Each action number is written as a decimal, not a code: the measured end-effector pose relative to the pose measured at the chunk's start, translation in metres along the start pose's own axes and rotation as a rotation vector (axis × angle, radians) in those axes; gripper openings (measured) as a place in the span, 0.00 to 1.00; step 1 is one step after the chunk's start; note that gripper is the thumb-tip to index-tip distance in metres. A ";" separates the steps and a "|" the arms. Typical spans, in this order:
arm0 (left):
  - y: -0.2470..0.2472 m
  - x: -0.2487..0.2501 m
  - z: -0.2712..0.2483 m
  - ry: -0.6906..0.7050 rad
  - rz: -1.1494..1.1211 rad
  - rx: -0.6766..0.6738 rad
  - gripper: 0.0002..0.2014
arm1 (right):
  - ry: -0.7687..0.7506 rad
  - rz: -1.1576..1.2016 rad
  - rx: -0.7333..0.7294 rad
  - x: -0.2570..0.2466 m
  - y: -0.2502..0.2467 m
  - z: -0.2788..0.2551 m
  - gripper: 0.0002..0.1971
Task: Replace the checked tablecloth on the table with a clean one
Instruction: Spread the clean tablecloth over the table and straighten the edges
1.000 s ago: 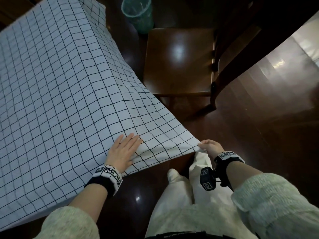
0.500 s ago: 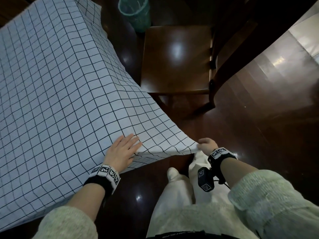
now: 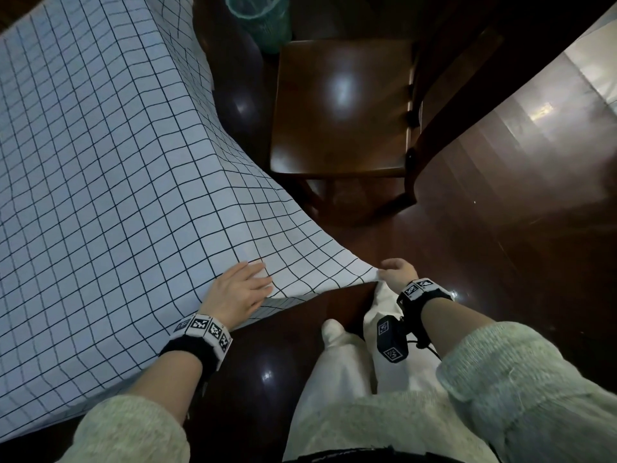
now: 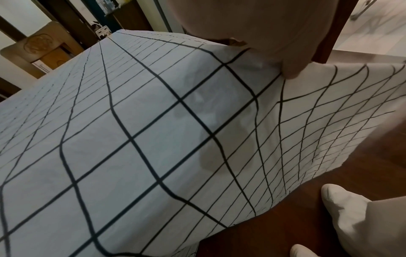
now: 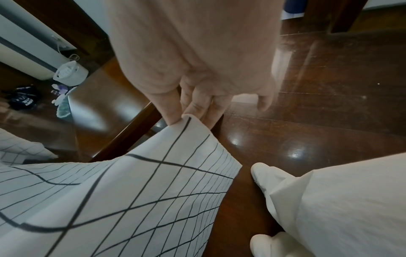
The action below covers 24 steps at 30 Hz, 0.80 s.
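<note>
The white tablecloth (image 3: 117, 178) with thin black checks covers the table on the left. My left hand (image 3: 238, 290) lies flat on it at the table's near corner, fingers straight, pressing the fabric down; in the left wrist view the thumb tip (image 4: 290, 71) touches the cloth (image 4: 153, 139). My right hand (image 3: 397, 274) pinches the cloth's loose corner between thumb and fingers and holds it out to the right, away from the table. The right wrist view shows that pinch (image 5: 183, 119) on the cloth's (image 5: 131, 200) tip. The tabletop is hidden under the cloth.
A dark wooden chair (image 3: 340, 105) stands just beyond the lifted corner, with a green waste bin (image 3: 260, 18) behind it. The floor (image 3: 500, 212) is glossy dark wood. My legs in white trousers (image 3: 344, 379) stand close to the table's corner.
Hardly anything: both hands sit slightly higher in view. The right hand keeps its pinch on the corner and the left hand stays pressed on the cloth.
</note>
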<state>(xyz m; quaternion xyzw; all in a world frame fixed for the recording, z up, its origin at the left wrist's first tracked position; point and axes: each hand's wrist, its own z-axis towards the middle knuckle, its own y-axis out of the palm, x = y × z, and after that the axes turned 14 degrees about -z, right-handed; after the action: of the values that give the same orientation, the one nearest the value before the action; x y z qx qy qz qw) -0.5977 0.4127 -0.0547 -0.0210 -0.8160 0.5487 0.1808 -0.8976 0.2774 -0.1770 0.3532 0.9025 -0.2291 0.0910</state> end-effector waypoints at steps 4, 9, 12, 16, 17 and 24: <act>0.003 0.000 0.003 -0.048 0.028 0.031 0.16 | 0.010 0.003 0.012 0.001 -0.001 0.000 0.16; 0.007 0.002 0.008 -0.239 0.035 -0.086 0.41 | 0.013 -0.007 -0.001 0.000 -0.004 0.000 0.18; 0.010 0.006 0.017 -0.234 0.054 -0.055 0.38 | 0.012 -0.014 -0.011 0.001 -0.004 0.000 0.17; 0.012 0.009 0.025 -0.130 0.108 0.035 0.22 | 0.013 -0.021 -0.037 0.003 -0.001 0.000 0.16; 0.012 0.008 0.025 -0.104 0.113 0.059 0.19 | 0.015 -0.019 -0.043 0.003 0.000 0.000 0.16; 0.013 0.003 0.024 0.003 0.066 0.115 0.15 | 0.009 -0.017 0.010 -0.002 0.003 0.005 0.14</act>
<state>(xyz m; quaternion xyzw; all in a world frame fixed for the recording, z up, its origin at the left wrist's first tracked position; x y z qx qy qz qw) -0.6100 0.3969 -0.0738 -0.0382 -0.7818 0.6001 0.1649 -0.8937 0.2760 -0.1814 0.3471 0.9047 -0.2325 0.0832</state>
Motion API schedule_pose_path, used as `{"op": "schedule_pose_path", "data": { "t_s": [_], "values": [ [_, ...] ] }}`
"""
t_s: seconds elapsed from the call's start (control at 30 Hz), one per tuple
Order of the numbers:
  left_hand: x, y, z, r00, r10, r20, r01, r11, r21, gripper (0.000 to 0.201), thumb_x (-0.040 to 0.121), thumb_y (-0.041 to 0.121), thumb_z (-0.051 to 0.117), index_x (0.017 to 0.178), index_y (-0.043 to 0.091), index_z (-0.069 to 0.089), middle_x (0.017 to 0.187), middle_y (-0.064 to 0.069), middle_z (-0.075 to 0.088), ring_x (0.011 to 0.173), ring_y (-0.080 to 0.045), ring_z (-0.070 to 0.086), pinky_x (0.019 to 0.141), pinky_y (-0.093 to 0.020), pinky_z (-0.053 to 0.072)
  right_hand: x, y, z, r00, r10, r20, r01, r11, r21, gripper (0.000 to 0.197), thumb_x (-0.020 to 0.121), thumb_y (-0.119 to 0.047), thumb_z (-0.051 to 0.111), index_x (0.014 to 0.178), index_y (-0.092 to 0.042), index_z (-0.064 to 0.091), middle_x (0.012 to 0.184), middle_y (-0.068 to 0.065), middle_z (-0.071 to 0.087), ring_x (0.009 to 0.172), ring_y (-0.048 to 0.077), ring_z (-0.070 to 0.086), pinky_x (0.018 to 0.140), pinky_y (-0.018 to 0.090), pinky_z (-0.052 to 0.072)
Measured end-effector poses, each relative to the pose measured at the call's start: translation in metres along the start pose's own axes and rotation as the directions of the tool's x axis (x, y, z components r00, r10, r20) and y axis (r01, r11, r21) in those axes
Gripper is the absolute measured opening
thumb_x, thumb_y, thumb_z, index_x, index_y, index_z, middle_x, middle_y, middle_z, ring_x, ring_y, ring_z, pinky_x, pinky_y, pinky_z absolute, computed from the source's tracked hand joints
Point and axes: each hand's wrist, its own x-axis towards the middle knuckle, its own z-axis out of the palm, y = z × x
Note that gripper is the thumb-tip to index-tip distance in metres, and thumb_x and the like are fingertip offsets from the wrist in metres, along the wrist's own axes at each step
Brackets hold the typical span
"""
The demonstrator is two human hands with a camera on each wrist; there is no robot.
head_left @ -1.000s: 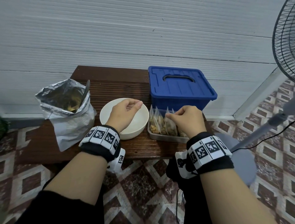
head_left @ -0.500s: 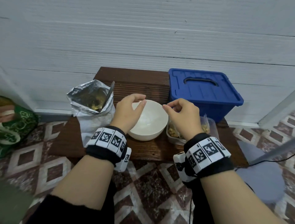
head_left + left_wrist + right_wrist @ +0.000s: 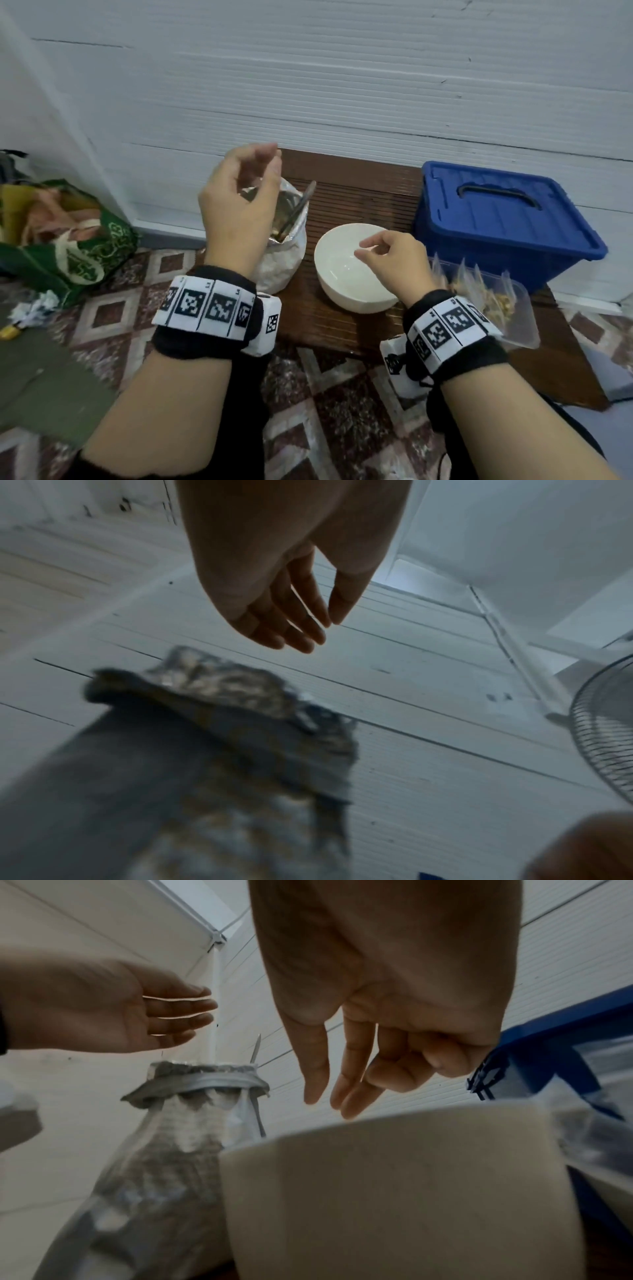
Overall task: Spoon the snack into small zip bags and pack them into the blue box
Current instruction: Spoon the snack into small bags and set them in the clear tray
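The foil snack bag (image 3: 286,253) stands open at the left end of the low wooden table (image 3: 356,202), close to its left edge, with a metal spoon (image 3: 298,209) leaning out of its mouth toward the wall. The left hand (image 3: 239,202) hovers just above the bag's opening, fingers loosely extended and holding nothing; it hides much of the bag's rim and contents. Air shows between fingertips and foil in the left wrist view, where the bag is badly blurred. Just right of the bag sits a white bowl (image 3: 349,291); the right hand (image 3: 394,263) hangs over its near side, fingers slack, empty. A clear tray (image 3: 520,322) of filled zip bags (image 3: 493,298) overhangs the table's front edge, partly behind the right wrist. The blue box (image 3: 507,226), lid on, fills the right rear corner against the wall.
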Motion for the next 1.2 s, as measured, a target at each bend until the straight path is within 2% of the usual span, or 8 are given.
{"op": "schedule_pose_path", "data": {
  "t_s": [0.1, 0.2, 0.37, 0.63, 0.87, 1.0, 1.13, 1.2],
  "values": [
    [0.012, -0.019, -0.015, 0.994, -0.044, -0.103, 0.055, 0.992, 0.109, 0.014, 0.091, 0.021, 0.064, 0.098, 0.033, 0.064, 0.101, 0.018, 0.066, 0.096, 0.003, 0.061, 0.09, -0.023, 0.05, 0.002, 0.005, 0.005, 0.996, 0.004, 0.085, 0.012, 0.983, -0.185, 0.027, 0.085, -0.034, 0.068, 0.109, -0.023, 0.066, 0.097, -0.008, 0.062, 0.098, 0.013, 0.056, 0.091, 0.031, 0.044],
    [0.014, -0.038, -0.022, 0.98, -0.156, -0.127, 0.173, 0.975, 0.139, 0.016, 0.09, 0.023, 0.065, 0.104, 0.031, 0.064, 0.109, 0.012, 0.065, 0.105, -0.003, 0.06, 0.095, -0.026, 0.049, 0.005, 0.01, 0.01, 0.991, -0.002, 0.133, 0.046, 0.943, -0.33, 0.036, 0.082, -0.038, 0.07, 0.115, -0.026, 0.064, 0.111, -0.006, 0.064, 0.107, 0.014, 0.055, 0.095, 0.031, 0.042],
    [0.01, -0.053, -0.02, 0.959, -0.251, -0.129, 0.268, 0.953, 0.14, 0.022, 0.092, 0.022, 0.064, 0.113, 0.023, 0.065, 0.104, 0.018, 0.061, 0.089, 0.01, 0.054, 0.077, -0.004, 0.045, 0.004, 0.012, 0.015, 0.98, 0.028, 0.196, 0.076, 0.863, -0.499, 0.055, 0.078, -0.042, 0.073, 0.129, -0.032, 0.055, 0.133, -0.001, 0.055, 0.128, 0.023, 0.039, 0.106, 0.037, 0.03],
    [0.008, -0.058, -0.016, 0.958, -0.235, -0.162, 0.26, 0.953, 0.154, 0.022, 0.092, 0.019, 0.064, 0.113, 0.024, 0.063, 0.099, 0.026, 0.057, 0.092, 0.015, 0.052, 0.079, -0.004, 0.043, 0.018, 0.017, 0.024, 0.961, 0.071, 0.266, 0.121, 0.759, -0.64, 0.063, 0.078, -0.043, 0.072, 0.135, -0.037, 0.047, 0.13, -0.003, 0.057, 0.128, 0.025, 0.038, 0.109, 0.039, 0.026],
    [0.008, -0.059, -0.016, 0.961, -0.224, -0.161, 0.25, 0.954, 0.165, 0.02, 0.092, 0.018, 0.063, 0.111, 0.026, 0.063, 0.099, 0.025, 0.058, 0.092, 0.012, 0.054, 0.078, -0.003, 0.042, 0.021, 0.016, 0.023, 0.987, -0.007, 0.162, 0.1, 0.811, -0.577, 0.018, 0.086, -0.04, 0.065, 0.099, -0.027, 0.067, 0.108, -0.001, 0.067, 0.11, 0.024, 0.054, 0.096, 0.037, 0.031],
    [0.006, -0.056, -0.016, 0.966, -0.203, -0.161, 0.234, 0.951, 0.202, 0.023, 0.092, 0.019, 0.063, 0.115, 0.021, 0.062, 0.102, 0.023, 0.058, 0.092, 0.011, 0.054, 0.077, -0.002, 0.041, 0.019, 0.008, 0.013, 0.994, -0.07, 0.079, 0.1, 0.863, -0.496, 0.016, 0.092, -0.036, 0.056, 0.093, -0.024, 0.066, 0.1, -0.002, 0.067, 0.104, 0.023, 0.055, 0.093, 0.037, 0.027],
    [0.003, -0.051, -0.013, 0.98, -0.138, -0.145, 0.176, 0.937, 0.302, 0.026, 0.092, 0.026, 0.062, 0.118, 0.024, 0.06, 0.112, 0.017, 0.054, 0.11, -0.004, 0.053, 0.101, -0.029, 0.045, 0.017, -0.001, 0.0, 0.994, -0.104, -0.011, 0.101, 0.978, -0.185, 0.019, 0.094, -0.038, 0.053, 0.091, -0.024, 0.065, 0.09, -0.006, 0.067, 0.095, 0.017, 0.058, 0.093, 0.036, 0.039],
    [0.001, -0.045, -0.01, 0.998, -0.019, -0.068, 0.044, 0.919, 0.392, 0.028, 0.091, 0.033, 0.061, 0.118, 0.026, 0.06, 0.114, 0.018, 0.053, 0.116, -0.008, 0.05, 0.106, -0.041, 0.04, 0.015, -0.005, -0.006, 0.994, -0.105, -0.025, 0.107, 0.989, 0.099, 0.017, 0.094, -0.036, 0.055, 0.088, -0.023, 0.065, 0.081, -0.007, 0.068, 0.086, 0.01, 0.06, 0.079, 0.031, 0.046]
  ]
}}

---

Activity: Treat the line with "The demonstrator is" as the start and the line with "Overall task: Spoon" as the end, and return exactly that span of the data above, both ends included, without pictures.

Response below:
The demonstrator is two human hands with a camera on each wrist; there is no robot.
head_left @ -1.000s: 
head_left @ -0.500s: 
head_left + left_wrist + right_wrist @ +0.000s: 
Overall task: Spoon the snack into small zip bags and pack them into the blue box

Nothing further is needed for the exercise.